EXERCISE AIM: Repeat every entry exactly. Pictures stay out.
━━━ EXERCISE DATA
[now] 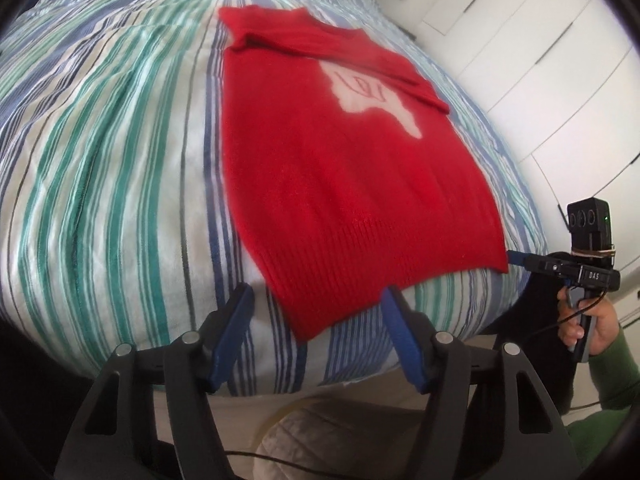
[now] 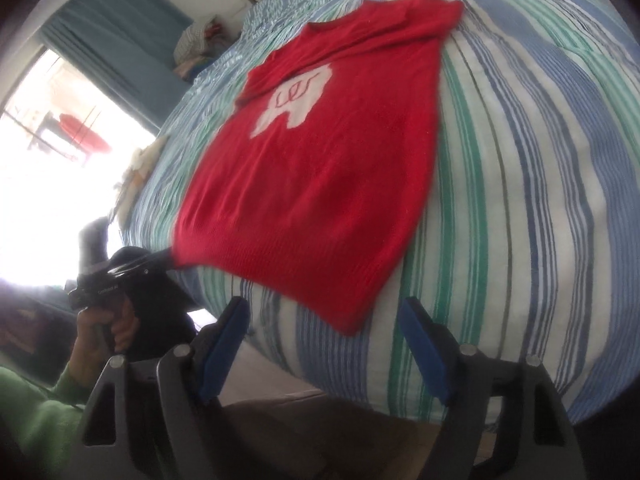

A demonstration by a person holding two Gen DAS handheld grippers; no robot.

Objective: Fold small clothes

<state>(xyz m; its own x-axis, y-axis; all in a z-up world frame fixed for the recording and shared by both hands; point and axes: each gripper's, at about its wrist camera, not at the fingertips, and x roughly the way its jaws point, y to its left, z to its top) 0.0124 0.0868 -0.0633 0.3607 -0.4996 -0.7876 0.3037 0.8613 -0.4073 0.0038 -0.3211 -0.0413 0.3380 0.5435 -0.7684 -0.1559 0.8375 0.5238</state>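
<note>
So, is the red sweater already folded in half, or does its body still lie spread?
Partly folded. The red sweater has both sleeves turned in across the chest, but its body lies flat at full length on the striped bedcover.

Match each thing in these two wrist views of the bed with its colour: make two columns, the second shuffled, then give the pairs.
Things:
1. sweater
2. bedspread
3. curtain
4. sleeve

Colours:
A. plain blue
B. green
C. red with a white motif
D. blue, green and white stripes

Pairs: 1-C, 2-D, 3-A, 4-B
</note>
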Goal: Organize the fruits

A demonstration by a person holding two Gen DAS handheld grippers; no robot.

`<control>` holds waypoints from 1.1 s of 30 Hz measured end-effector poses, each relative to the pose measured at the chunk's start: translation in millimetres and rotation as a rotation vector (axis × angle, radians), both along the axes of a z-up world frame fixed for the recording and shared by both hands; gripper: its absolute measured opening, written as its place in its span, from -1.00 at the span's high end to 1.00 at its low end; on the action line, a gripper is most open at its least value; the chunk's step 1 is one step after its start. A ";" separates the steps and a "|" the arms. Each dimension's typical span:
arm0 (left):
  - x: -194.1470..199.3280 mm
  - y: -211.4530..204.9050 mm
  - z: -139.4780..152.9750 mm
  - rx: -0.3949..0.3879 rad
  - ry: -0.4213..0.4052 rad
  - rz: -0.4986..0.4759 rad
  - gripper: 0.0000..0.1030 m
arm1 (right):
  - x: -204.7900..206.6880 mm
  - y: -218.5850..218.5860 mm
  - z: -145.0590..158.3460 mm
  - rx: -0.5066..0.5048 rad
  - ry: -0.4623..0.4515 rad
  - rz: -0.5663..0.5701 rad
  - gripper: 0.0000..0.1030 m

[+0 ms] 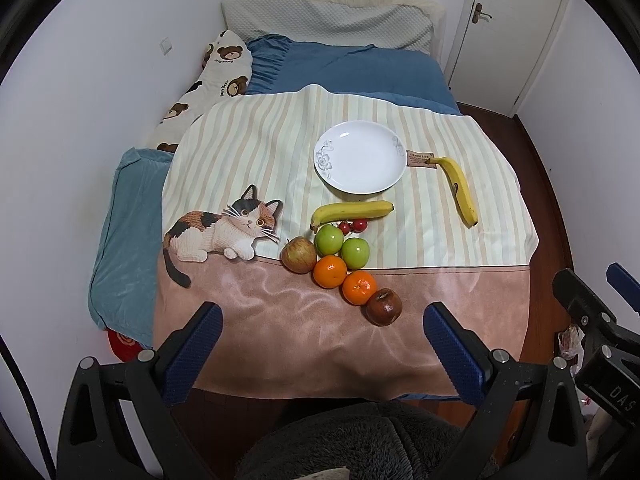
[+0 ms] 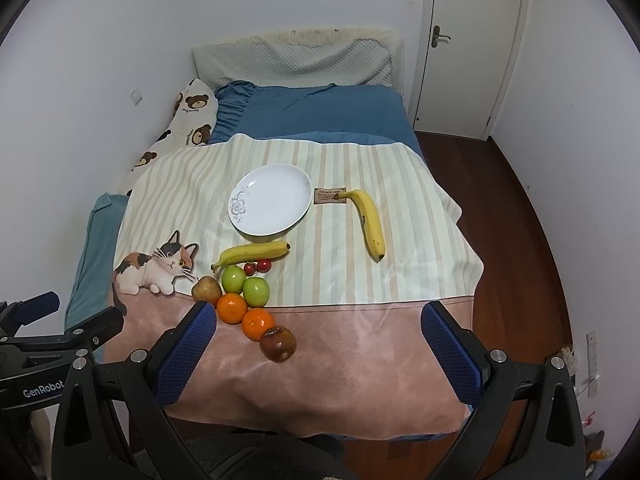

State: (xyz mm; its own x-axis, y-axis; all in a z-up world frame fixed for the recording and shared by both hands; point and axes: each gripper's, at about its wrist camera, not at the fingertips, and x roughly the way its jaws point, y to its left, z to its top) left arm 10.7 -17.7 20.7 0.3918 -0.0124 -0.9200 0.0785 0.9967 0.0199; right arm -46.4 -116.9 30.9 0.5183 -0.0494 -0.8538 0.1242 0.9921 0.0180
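On my left hand-held gripper (image 2: pixel 60 322), seen at the edge of the right wrist view, I read "GenRobot" in white on its black body. On my right hand-held gripper (image 1: pixel 592 304), in the left wrist view, I read "DAS", cut off. The tan label (image 2: pixel 329 195) on the cloth reads "GREEN LIFE"; its smaller lines are too small to read.

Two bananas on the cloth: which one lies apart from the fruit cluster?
The right banana, alone to the right of the plate, its stem on the cloth's label. The other banana lies just behind the green apples and cherries.
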 end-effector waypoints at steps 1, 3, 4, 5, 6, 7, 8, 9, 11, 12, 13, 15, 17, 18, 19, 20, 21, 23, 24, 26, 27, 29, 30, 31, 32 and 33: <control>-0.5 0.2 -0.2 0.000 0.000 0.000 -1.00 | 0.3 -0.6 -0.6 0.003 0.000 -0.001 -1.00; 0.9 0.5 -1.4 0.001 0.000 -0.002 -1.00 | 1.2 0.1 -2.7 0.009 0.001 -0.005 -1.00; 1.2 0.5 -1.4 0.000 -0.003 0.000 -1.00 | 2.2 -2.5 -3.3 0.017 0.004 -0.007 -1.00; 3.0 0.4 -1.4 -0.001 -0.014 0.002 -1.00 | 3.7 -3.2 -5.6 0.026 0.005 -0.011 -1.00; 7.5 0.6 -2.8 0.004 -0.034 0.001 -1.00 | 6.2 -5.0 -7.9 0.032 0.005 -0.014 -1.00; 13.5 1.9 -6.6 0.012 -0.044 -0.006 -1.00 | 9.9 -8.1 -11.1 0.036 0.006 -0.018 -1.00; 22.6 -0.1 -11.3 0.032 -0.048 -0.017 -1.00 | 13.9 -10.7 -15.6 0.041 0.006 -0.021 -1.00; 29.0 1.0 -17.2 0.049 -0.059 -0.023 -1.00 | 20.1 -13.8 -21.9 0.048 0.006 -0.025 -1.00; 48.4 -1.9 -32.7 0.111 -0.103 -0.049 -1.00 | 35.0 -24.1 -38.1 0.066 0.020 -0.031 -1.00; 60.2 -5.1 -41.8 0.149 -0.117 -0.071 -1.00 | 45.9 -31.4 -48.7 0.078 0.030 -0.034 -1.00; 72.9 -9.1 -53.7 0.189 -0.124 -0.097 -1.00 | 55.2 -37.9 -58.2 0.082 0.039 -0.040 -1.00; 97.8 -19.9 -78.8 0.255 -0.112 -0.161 -1.00 | 77.9 -50.9 -80.0 0.089 0.061 -0.042 -1.00; 122.2 -32.3 -108.6 0.320 -0.072 -0.235 -1.00 | 105.5 -66.0 -106.4 0.085 0.104 -0.042 -1.00; 133.7 -38.8 -124.7 0.351 -0.048 -0.275 -1.00 | 116.0 -71.7 -117.6 0.090 0.118 -0.037 -1.00; 145.6 -45.2 -141.7 0.384 -0.019 -0.311 -0.99 | 127.6 -79.1 -131.6 0.096 0.137 -0.032 -1.00; 155.5 -51.1 -158.5 0.409 0.007 -0.344 -0.99 | 140.1 -86.5 -145.2 0.098 0.161 -0.031 -1.00; 164.0 -55.9 -173.0 0.421 0.026 -0.371 -0.99 | 152.2 -92.4 -159.2 0.105 0.186 -0.026 -1.00; 178.7 -65.6 -194.4 0.437 0.055 -0.417 -0.99 | 173.8 -104.1 -185.4 0.125 0.231 -0.021 -0.99; 185.5 -69.8 -205.9 0.450 0.068 -0.443 -0.96 | 184.6 -109.7 -199.0 0.139 0.257 -0.017 -0.98; 198.5 -79.5 -225.4 0.449 0.103 -0.496 -0.86 | 201.4 -119.6 -220.7 0.170 0.287 -0.010 -0.91; 203.8 -83.3 -233.5 0.449 0.117 -0.514 -0.80 | 210.3 -124.1 -231.5 0.180 0.306 -0.009 -0.87; 216.9 -89.1 -251.6 0.447 0.149 -0.560 -0.74 | 225.6 -131.5 -249.4 0.186 0.331 -0.011 -0.77; 221.6 -91.8 -258.3 0.444 0.158 -0.577 -0.74 | 233.9 -135.1 -257.5 0.184 0.341 -0.013 -0.73; 226.6 -94.3 -266.2 0.453 0.166 -0.599 -0.74 | 240.8 -138.4 -264.0 0.182 0.349 -0.015 -0.73; 230.5 -96.0 -272.8 0.463 0.172 -0.619 -0.74 | 247.7 -141.5 -269.9 0.179 0.356 -0.019 -0.73; 233.8 -97.9 -279.7 0.470 0.182 -0.646 -0.74 | 254.0 -144.7 -275.3 0.176 0.362 -0.025 -0.72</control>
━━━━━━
RESPONSE TO THE TASK:
[now] 
[now] 

A demonstration by a person holding two Gen DAS handheld grippers; no robot.

Objective: Fold small clothes

<state>(xyz m; its own x-axis, y-axis; all in a z-up world frame fixed for the recording and shared by both hands; point and axes: each gripper's, at about its wrist camera, not at the fingertips, and x roughly the way its jaws point, y to its left, z to its top) 0.0124 0.0868 -0.0633 0.3607 -0.4996 -0.7876 0.3037 0.8613 -0.4073 0.0038 -0.3211 -0.0413 0.3380 0.5435 -0.7684 -0.1559 0.8375 0.5238</state>
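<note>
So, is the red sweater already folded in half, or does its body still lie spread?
Partly folded. The red sweater has both sleeves turned in across the chest, but its body lies flat at full length on the striped bedcover.

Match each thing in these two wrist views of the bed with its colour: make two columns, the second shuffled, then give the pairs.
Things:
1. sweater
2. bedspread
3. curtain
4. sleeve

Colours:
A. plain blue
B. green
C. red with a white motif
D. blue, green and white stripes

Pairs: 1-C, 2-D, 3-A, 4-B
</note>
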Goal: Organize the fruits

A demonstration by a person holding two Gen DAS handheld grippers; no robot.

`<control>` holds waypoints from 1.1 s of 30 Hz measured end-effector poses, each relative to the pose measured at the chunk's start: translation in millimetres and rotation as a rotation vector (axis × angle, radians), both along the axes of a z-up world frame fixed for the recording and shared by both hands; gripper: its absolute measured opening, written as its place in its span, from -1.00 at the span's high end to 1.00 at its low end; on the action line, a gripper is most open at its least value; the chunk's step 1 is one step after its start. A ";" separates the steps and a "|" the arms. Each dimension's typical span:
arm0 (left):
  - x: -194.1470..199.3280 mm
  - y: -211.4530..204.9050 mm
  - z: -139.4780..152.9750 mm
  - rx: -0.3949..0.3879 rad
  - ry: -0.4213..0.4052 rad
  - rz: -0.4986..0.4759 rad
  - gripper: 0.0000..0.1030 m
arm1 (right):
  - x: -204.7900..206.6880 mm
  - y: -218.5850..218.5860 mm
  - z: -145.0590..158.3460 mm
  - rx: -0.5066..0.5048 rad
  - ry: -0.4623..0.4515 rad
  - rz: -0.5663..0.5701 rad
  - gripper: 0.0000..0.1030 m

[+0 ms] 
[+0 ms] 

State: (xyz mm; its own x-axis, y-axis; all in a z-up world frame fixed for the recording and shared by both hands; point and axes: each gripper's, at about its wrist camera, not at the fingertips, and x roughly the way its jaws point, y to its left, z to its top) left arm 10.7 -17.7 20.7 0.3918 -0.0124 -0.9200 0.0785 0.9967 0.0199; right arm -46.4 -116.9 30.9 0.5183 -0.0494 -0.8538 0.1242 0.9921 0.0180
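On my left hand-held gripper (image 2: pixel 60 322), seen at the edge of the right wrist view, I read "GenRobot" in white on its black body. On my right hand-held gripper (image 1: pixel 592 304), in the left wrist view, I read "DAS", cut off. The tan label (image 2: pixel 329 195) on the cloth reads "GREEN LIFE"; its smaller lines are too small to read.

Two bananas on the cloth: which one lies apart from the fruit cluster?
The right banana, alone to the right of the plate, its stem on the cloth's label. The other banana lies just behind the green apples and cherries.
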 end-effector waypoints at steps 1, 3, 4, 5, 6, 7, 8, 9, 11, 12, 13, 15, 17, 18, 19, 20, 21, 23, 24, 26, 27, 29, 30, 31, 32 and 33: <control>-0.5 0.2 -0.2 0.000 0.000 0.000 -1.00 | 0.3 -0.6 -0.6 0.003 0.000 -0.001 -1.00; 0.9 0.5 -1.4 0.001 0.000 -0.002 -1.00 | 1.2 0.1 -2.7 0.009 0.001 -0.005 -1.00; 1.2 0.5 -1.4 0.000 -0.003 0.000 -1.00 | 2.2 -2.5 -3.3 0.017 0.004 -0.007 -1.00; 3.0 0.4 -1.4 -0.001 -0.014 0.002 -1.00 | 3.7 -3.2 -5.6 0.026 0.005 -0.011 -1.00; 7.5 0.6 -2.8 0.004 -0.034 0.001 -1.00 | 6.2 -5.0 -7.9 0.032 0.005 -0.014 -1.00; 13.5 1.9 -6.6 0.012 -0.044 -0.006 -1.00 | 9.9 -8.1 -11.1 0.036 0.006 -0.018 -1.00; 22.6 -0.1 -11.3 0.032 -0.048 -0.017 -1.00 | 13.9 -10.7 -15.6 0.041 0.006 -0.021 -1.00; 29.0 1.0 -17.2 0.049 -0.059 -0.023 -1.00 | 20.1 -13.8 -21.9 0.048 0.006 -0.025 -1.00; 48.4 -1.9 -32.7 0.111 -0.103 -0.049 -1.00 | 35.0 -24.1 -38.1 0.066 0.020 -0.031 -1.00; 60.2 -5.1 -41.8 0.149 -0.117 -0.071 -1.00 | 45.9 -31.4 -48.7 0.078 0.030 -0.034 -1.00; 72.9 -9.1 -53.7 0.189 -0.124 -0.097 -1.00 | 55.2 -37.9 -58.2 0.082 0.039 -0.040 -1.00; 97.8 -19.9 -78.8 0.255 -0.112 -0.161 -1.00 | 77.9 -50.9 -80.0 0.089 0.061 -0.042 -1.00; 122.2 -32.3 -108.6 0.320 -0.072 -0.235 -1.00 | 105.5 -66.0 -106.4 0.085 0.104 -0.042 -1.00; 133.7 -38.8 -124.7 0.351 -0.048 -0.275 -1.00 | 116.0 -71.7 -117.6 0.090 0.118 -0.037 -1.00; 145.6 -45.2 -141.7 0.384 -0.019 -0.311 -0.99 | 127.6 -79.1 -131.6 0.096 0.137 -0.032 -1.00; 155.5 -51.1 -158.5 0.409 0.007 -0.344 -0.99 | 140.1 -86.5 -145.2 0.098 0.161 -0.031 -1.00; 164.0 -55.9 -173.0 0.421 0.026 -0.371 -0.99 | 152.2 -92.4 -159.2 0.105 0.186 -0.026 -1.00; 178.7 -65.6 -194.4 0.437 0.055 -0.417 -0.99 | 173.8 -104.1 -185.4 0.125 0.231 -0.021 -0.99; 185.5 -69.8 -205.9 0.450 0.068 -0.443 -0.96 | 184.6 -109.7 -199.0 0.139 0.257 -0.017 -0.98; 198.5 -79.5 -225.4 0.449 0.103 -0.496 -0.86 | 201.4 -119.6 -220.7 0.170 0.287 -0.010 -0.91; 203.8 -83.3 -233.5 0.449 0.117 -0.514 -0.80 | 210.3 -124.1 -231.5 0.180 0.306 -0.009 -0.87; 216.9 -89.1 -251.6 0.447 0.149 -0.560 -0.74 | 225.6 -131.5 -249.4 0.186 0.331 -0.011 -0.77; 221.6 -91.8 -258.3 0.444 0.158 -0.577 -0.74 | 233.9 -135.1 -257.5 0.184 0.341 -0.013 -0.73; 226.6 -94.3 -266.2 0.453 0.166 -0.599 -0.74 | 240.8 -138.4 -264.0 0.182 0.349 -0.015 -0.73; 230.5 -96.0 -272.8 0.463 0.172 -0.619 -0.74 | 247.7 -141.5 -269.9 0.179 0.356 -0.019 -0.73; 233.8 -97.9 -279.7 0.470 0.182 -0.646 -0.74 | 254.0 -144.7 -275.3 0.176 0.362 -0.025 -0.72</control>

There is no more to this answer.